On April 27 (local time), virtual asset specialized media NewsBTC reported, citing the analysis of virtual asset analyst Crypto Paradise, that the current trend of Dogecoin is highly likely to be a typical bull trap. It explained that despite Dogecoin temporarily recovering the psychological resistance level of $0.1 recently, technical indicators are sending strong bearish signals.
Paradise noted that Dogecoin swept past the upper trigger line of the buying climax but failed to maintain high price levels. He emphasized, "The candle breaking below the lower trigger line is a typical confirmation signal that the market's supply is completely overwhelming demand." From a structural perspective, Dogecoin has not broken through the downward resistance trendline at all. Paradise diagnosed that this rejection phenomenon is due to the ongoing structural weakness within the current Dogecoin ecosystem.
Currently, Dogecoin's short-term price defense line is formed around $0.09290. If selling pressure continues and this support line breaks, the next downward target is expected to be $0.08917. Some market participants may call this a simple healthy correction, but Paradise defined it as a sharp decline that could come faster than expected. As long as the price remains within the order block and fair value gap areas on the 1-hour chart, the downside risk is not expected to disappear.

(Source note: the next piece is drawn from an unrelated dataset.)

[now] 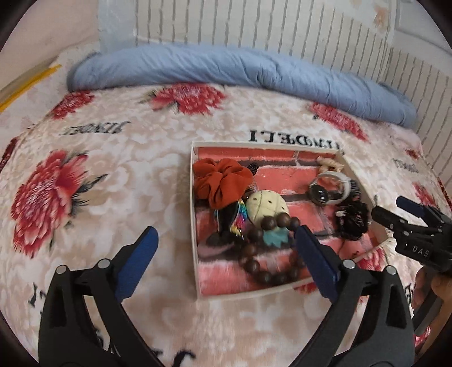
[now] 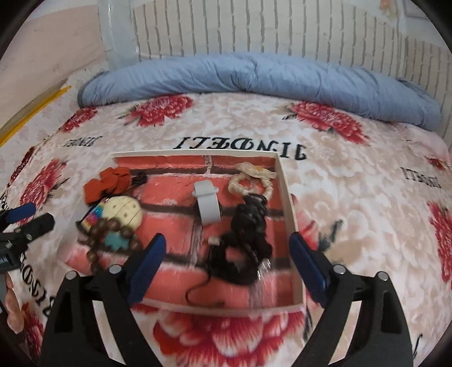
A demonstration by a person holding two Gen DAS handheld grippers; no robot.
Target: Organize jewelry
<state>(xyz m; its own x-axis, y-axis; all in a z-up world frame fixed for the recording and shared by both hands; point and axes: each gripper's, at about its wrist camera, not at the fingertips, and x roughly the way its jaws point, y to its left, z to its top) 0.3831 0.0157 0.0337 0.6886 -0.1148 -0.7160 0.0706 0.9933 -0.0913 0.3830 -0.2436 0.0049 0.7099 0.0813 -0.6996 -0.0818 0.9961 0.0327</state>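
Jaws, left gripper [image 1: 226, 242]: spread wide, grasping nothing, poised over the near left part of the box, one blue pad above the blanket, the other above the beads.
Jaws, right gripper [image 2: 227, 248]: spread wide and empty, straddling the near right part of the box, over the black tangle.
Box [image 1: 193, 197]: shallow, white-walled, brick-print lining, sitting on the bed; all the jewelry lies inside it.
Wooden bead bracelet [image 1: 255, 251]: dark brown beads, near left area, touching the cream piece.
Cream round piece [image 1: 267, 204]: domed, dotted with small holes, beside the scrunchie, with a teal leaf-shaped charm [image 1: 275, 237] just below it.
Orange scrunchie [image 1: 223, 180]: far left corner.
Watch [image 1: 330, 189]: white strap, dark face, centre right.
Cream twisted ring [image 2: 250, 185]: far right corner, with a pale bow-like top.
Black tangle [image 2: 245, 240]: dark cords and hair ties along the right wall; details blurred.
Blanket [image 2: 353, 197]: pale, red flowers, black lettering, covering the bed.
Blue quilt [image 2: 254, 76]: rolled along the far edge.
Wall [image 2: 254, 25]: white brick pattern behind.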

Last week, Dogecoin seemed to be recovering, touching $0.102 driven by the overall market rebound. However, with decreasing trading volume and prices drawing a downward curve again, the upward momentum appears to be rapidly weakening. Other analysts also warn that if Dogecoin fails to close and settle above $0.1, it could fall to the $0.08 level, let alone the $0.12 high that has not been tested since mid-February. Concerns are also growing that the high volatility characteristic of memecoins could be further amplified in a bear market.

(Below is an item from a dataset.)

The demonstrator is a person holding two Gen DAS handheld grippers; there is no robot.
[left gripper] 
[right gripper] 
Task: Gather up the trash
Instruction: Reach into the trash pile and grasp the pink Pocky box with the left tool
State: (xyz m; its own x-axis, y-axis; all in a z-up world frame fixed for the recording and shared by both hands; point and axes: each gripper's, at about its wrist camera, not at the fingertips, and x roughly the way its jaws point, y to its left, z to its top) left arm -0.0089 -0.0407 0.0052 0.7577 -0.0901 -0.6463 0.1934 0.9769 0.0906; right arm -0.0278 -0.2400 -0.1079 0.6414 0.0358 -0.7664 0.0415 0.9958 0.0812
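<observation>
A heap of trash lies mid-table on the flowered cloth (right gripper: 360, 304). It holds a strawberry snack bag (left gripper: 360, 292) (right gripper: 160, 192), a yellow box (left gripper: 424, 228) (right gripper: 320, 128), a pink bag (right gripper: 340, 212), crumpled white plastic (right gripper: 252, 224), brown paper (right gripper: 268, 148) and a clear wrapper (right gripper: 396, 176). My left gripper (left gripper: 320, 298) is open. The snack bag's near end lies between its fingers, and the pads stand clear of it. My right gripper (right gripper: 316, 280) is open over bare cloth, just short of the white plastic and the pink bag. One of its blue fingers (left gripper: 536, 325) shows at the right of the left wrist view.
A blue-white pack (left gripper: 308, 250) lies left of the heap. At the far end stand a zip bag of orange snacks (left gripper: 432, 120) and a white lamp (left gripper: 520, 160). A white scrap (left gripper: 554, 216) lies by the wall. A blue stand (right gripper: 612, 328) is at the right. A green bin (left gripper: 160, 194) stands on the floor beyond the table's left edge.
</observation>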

As funds in the virtual asset market concentrate on large assets such as Bitcoin and Ethereum, Dogecoin's position, as a leading altcoin, is narrowing. Technical indicators such as the Moving Average Convergence Divergence (MACD) and Relative Strength Index (RSI) are still moving sideways in the neutral or lower range, indicating a lack of additional buying inflow. Investors are maintaining a cautious attitude, suspecting whether the recent attempt to break $0.1 was a process of large players offloading their holdings. Dogecoin is currently fighting a battle for survival between its downward resistance line and support line.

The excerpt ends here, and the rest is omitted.